--- PROBLEM DETAILS ---
Whenever "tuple" appears in a line of the entries below, that line counts; give the total only.

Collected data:

------------------------------------------------

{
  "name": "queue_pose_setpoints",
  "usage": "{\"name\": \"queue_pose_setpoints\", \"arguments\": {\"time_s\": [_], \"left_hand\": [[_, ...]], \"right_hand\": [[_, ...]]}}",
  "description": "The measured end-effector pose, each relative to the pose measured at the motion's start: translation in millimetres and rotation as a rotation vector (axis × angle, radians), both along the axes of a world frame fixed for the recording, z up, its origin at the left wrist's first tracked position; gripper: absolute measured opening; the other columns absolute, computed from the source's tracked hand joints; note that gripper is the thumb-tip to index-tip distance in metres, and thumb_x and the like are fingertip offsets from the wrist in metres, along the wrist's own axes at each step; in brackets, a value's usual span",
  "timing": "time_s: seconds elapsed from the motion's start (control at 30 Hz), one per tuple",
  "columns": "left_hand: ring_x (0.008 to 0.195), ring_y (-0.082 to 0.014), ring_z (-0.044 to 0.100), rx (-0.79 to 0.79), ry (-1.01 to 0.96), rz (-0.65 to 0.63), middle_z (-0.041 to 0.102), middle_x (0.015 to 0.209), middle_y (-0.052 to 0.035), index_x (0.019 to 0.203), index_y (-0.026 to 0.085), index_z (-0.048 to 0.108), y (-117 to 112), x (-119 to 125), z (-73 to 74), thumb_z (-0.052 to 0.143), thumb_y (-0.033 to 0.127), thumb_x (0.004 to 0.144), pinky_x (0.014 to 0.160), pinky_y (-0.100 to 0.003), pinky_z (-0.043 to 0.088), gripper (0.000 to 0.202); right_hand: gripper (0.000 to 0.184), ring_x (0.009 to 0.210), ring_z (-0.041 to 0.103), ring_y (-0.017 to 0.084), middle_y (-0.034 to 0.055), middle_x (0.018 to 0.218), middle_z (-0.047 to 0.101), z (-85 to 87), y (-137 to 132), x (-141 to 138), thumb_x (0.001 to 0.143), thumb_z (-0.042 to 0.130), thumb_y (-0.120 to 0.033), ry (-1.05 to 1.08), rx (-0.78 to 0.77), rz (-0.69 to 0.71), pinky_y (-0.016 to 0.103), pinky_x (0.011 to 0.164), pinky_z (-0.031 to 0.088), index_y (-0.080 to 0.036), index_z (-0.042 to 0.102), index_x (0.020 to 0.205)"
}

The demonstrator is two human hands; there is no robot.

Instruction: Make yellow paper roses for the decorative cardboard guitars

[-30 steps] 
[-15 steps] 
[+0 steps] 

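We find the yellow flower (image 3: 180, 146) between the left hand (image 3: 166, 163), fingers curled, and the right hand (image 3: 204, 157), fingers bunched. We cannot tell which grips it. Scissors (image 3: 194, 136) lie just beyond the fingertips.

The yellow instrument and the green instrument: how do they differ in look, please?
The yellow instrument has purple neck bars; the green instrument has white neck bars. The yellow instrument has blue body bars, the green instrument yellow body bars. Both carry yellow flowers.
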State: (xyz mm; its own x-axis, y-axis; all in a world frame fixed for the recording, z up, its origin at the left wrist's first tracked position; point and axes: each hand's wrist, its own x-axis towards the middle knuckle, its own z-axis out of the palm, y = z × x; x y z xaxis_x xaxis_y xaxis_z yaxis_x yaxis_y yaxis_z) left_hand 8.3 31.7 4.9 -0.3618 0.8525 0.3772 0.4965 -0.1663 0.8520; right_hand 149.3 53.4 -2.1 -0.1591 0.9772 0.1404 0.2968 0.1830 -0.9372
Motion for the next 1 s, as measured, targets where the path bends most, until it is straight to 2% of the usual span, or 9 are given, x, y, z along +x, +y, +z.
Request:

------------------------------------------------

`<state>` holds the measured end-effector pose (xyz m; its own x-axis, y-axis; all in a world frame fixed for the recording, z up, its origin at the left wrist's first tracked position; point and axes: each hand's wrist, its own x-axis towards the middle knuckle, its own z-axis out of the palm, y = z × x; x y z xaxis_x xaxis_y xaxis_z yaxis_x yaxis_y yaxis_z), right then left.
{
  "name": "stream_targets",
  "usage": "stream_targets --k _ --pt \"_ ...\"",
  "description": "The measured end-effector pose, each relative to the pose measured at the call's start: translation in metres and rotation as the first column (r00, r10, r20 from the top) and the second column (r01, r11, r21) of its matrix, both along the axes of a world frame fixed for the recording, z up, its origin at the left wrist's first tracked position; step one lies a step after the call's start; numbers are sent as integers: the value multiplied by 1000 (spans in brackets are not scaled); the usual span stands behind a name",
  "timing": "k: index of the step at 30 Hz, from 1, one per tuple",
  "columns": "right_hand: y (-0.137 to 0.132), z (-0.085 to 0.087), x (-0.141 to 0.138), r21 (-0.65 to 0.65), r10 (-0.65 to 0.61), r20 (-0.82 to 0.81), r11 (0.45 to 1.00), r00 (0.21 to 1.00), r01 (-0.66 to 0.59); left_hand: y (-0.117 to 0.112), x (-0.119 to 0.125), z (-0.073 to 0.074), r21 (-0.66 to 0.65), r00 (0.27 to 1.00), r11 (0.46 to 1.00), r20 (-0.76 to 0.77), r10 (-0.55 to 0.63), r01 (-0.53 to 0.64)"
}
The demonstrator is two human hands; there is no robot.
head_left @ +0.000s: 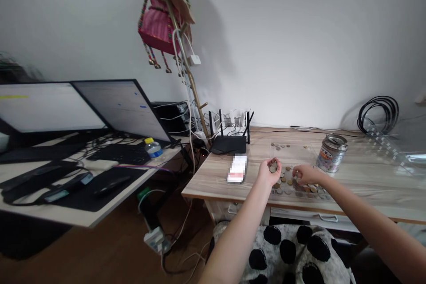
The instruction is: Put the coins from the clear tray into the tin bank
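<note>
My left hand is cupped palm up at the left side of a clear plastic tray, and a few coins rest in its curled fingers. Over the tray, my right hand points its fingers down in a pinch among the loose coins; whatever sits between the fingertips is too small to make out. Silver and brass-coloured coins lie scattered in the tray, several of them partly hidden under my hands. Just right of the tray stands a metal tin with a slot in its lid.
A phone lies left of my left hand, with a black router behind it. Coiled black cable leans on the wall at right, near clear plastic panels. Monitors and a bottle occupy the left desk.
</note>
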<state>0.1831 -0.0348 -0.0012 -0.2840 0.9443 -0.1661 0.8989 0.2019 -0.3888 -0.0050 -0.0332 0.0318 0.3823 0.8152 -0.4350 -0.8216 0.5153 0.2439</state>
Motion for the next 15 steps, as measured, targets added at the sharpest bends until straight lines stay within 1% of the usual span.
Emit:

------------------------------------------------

--- EXERCISE OUTPUT ---
2